Professor’s Freewheeling Investigation of Wheels

By
Adam Piore
December 30, 2015
The Wheel: Inventions and Reinventions Richard W Bullet

Yes, it is possible to reinvent the wheel. Just ask Columbia historian Richard W. Bulliet, whose latest book is on the ubiquitous and circular object long considered one of the world’s greatest inventions.

The Wheel: Inventions and Reinventions, published by Columbia University Press, is the continuation of an intellectual journey that began decades ago when Bulliet realized he didn’t know the word in Arabic for “wheel” even though he’d been studying the language for seven years.

Nor, for that matter, did he remember seeing the words for wagon, cart or axle in any of the medieval Arabic texts he studied. “Why not?” he wondered. “They show up in European languages. Maybe they didn’t have any wheels.”

Looking anew at the literature, Bulliet, a history professor at Columbia since 1976 who specializes in Islamic society and institutions, concluded that wheels disappeared in the Middle East between about 200 and 500 AD and did not reappear in most areas until after 1800—even though they had existed in ancient times. Middle Easterners “abandoned them,” he says. “And that to me was a major historical question.”

The answer, it turned out, was economic. The wheel was supplanted because it was cheaper to move goods using camels. They were stronger than oxen and fed cost-free on desert vegetation.

This insight would eventually lead Bulliet to pen two books on human-animal relationships: The Camel and the Wheel in 1975 and Hunters, Herders, and Hamburgers: The Past and Future of Human-Animal Relationships in 2007. His latest is the third in the trilogy.

The professor, who for many years taught a class at Columbia called “Domestic Animals and Human History,” also has published six works of fiction, the first under a pseudonym. He began that one—a murder mystery—in the 1970s to fend off loneliness and boredom while researching The Camel and the Wheel in a Sahara oasis town.

When he got back to the United States, he wrote it up and sent it off to the nation’s bestknown murder mystery editor. “I didn’t know you needed an agent,” he says. Titled Kicked to Death by a Camel, it was accepted for publication. But fearing that such a work might jeopardize his academic future, Bulliet used the pen name Clarence J.-L. Jackson, a combination of his father’s and grandfather’s names. “I didn’t have tenure. I was afraid people might think I was not serious.”

Nobody would question Bulliet’s gravitas now. The Harvard-educated scholar is considered one of the world’s foremost experts on medieval Islamic societies and is a sought-after commentator on the region.
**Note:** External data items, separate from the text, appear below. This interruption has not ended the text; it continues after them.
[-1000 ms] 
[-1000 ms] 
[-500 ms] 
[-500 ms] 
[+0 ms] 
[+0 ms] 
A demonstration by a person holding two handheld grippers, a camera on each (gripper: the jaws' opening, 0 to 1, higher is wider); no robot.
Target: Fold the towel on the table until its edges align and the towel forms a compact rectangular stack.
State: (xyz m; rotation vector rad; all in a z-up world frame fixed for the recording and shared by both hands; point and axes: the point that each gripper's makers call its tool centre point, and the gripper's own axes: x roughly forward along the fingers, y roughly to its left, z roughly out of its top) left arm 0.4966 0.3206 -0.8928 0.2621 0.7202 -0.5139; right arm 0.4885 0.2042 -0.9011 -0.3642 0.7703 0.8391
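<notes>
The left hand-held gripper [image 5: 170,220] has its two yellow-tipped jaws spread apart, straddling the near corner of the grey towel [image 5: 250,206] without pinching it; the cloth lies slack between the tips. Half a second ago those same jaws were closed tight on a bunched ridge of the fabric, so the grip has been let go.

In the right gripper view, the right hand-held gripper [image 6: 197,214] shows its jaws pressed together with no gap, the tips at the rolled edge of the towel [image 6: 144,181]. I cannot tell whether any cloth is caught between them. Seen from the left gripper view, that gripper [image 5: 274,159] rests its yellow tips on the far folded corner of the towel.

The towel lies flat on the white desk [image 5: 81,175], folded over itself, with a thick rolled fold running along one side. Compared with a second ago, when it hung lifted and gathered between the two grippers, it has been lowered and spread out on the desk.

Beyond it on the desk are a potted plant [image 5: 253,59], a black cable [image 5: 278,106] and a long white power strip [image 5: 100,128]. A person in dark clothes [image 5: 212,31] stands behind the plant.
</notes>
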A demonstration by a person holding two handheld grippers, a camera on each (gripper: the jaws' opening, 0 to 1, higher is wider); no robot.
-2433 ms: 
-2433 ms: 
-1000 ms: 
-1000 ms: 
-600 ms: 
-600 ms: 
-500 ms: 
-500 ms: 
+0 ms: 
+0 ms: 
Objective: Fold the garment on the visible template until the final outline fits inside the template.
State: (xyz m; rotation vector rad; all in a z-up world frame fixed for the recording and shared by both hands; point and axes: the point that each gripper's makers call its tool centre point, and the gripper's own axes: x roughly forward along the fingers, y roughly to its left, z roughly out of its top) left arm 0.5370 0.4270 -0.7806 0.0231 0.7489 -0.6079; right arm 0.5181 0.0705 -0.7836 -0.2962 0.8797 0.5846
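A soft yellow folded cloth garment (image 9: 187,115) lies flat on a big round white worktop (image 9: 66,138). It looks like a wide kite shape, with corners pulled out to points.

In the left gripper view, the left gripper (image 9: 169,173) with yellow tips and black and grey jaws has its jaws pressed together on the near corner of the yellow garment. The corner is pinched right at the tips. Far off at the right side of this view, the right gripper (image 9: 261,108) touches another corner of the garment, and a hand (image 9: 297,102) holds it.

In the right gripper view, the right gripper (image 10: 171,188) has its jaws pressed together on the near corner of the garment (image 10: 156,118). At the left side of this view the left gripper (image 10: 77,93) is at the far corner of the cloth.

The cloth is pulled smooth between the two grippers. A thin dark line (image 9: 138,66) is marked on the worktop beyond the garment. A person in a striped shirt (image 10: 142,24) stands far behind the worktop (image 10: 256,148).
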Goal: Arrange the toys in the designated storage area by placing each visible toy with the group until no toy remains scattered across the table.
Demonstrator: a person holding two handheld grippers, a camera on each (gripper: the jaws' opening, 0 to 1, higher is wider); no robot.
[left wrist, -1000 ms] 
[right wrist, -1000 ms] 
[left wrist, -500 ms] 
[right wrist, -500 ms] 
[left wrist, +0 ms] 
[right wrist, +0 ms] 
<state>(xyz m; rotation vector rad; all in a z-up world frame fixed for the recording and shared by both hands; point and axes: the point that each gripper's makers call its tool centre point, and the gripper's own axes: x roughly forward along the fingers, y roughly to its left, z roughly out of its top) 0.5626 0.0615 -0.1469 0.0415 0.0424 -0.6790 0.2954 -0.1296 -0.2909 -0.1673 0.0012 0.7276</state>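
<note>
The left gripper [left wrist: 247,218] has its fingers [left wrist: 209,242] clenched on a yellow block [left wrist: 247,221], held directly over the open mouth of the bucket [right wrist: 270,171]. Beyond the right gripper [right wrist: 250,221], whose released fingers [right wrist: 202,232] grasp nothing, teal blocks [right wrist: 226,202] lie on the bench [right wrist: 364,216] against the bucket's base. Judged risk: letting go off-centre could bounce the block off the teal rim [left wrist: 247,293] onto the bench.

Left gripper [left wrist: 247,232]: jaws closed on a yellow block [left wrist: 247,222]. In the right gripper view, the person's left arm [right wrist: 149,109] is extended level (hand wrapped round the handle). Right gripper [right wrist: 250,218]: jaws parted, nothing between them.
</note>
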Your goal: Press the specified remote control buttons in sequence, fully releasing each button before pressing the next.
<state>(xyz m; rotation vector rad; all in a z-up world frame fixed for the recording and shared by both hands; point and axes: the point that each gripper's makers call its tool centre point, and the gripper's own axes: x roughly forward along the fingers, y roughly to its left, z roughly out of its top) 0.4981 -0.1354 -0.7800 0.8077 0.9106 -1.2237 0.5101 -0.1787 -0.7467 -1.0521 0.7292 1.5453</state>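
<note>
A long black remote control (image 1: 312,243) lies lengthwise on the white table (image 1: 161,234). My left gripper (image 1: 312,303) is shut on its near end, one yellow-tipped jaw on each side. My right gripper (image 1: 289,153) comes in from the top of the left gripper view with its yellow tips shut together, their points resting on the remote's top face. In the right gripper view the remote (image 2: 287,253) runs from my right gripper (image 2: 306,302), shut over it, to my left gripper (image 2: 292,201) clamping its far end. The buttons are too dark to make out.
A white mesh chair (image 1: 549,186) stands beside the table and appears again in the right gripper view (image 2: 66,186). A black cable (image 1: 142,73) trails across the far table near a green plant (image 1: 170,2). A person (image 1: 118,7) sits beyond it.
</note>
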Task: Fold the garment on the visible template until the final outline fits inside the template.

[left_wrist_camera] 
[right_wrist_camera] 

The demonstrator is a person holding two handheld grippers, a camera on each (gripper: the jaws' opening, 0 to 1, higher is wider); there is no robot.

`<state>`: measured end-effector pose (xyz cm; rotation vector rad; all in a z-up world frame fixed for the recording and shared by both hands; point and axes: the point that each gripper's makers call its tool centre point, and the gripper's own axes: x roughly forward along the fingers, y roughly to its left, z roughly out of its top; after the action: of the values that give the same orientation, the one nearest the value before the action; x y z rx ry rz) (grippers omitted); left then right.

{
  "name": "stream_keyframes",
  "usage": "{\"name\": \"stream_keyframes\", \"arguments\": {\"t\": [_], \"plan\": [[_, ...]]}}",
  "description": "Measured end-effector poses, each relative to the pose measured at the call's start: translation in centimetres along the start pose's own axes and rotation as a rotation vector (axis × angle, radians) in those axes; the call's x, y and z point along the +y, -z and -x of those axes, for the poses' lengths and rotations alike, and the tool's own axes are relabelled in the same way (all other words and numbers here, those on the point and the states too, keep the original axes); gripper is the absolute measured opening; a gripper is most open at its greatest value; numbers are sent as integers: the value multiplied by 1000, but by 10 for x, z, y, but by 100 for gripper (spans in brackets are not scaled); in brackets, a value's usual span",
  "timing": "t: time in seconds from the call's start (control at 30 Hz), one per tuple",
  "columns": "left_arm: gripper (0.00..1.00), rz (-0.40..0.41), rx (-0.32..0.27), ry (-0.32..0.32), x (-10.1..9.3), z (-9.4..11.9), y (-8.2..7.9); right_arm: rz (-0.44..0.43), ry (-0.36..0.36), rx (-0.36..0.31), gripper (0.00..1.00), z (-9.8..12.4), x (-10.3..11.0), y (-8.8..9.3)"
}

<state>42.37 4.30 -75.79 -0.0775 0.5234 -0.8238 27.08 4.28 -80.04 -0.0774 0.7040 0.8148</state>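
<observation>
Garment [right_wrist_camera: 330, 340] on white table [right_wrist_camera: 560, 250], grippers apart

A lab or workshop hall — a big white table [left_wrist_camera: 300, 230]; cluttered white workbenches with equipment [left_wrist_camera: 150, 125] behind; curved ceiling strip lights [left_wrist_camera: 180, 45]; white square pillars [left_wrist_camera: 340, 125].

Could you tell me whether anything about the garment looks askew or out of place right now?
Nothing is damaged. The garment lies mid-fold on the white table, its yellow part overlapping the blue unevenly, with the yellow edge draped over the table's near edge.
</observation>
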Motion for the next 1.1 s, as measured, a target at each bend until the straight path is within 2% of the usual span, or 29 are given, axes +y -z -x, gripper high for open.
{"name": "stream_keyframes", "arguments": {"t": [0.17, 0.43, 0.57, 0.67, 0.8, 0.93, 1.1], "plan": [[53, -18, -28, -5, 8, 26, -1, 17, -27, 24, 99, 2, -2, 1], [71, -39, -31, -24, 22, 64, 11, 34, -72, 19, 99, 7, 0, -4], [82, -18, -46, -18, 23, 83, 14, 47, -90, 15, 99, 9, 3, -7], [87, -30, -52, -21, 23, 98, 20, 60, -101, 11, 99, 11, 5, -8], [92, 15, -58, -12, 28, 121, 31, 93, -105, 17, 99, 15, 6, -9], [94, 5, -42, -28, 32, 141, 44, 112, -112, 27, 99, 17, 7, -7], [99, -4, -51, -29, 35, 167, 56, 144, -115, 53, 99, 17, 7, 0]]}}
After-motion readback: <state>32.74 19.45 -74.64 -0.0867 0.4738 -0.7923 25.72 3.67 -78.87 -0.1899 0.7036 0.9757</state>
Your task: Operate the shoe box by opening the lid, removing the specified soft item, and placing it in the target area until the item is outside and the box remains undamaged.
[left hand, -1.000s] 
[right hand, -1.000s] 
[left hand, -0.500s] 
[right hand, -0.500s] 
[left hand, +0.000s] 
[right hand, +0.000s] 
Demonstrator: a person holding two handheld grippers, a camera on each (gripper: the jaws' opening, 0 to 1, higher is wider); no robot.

He pioneered a method of demographic research that tracked the pace at which Islamic beliefs spread in the ancient world. Many had believed that Islam spread in a single century, but Bulliet demonstrated that it evolved over many generations.

Among the revelations in his new book: There are three different kinds of wheels, each invented at a different time, in a different place, and under different circumstances.

The earliest wheel, developed between 4000 and 3600 BC in Eastern Europe, was a simple axle with two wheels affixed to its ends that did not turn independently. “It seems to have been invented for moving ore in copper mines in Eastern Europe,” he says.

About 300 years later a second type appeared in the steppes north of the Black Sea, in what is now Ukraine. It consisted of two wheels that rotate independently around a fixed axle. This design superseded the other kind almost everywhere, though fixed wheels remained the standard in European mines.

The third kind of wheel, the caster, emerged in England and France around 1700 AD; it consists of a small wheel that rotates and pivots, allowing for directional change. It is the kind seen on baby strollers, wheelchairs, shopping carts, dollies, gurneys and roll aboard luggage.

“We literally go from cradle to grave on vehicles that are pushed by hand and steered by a device that was invented in 1700,” he says. “And we don’t know anything about how it developed or who invented it.”

Wheels were not common in Europe until about 1450 to 1560. Until then, farmers used them on carts, and noblewomen were transported in coaches while men of nobility rode horses. Then, “you have a revolution and the upper class of Europe goes crazy over acquiring carriages,” Bulliet notes.

“The wheel has been invented and reinvented more than once,” he says. “The amazing thing, given that people assume that wheeled vehicles are so important, is that whole societies, such as pre-modern Japan, chose not to use them.”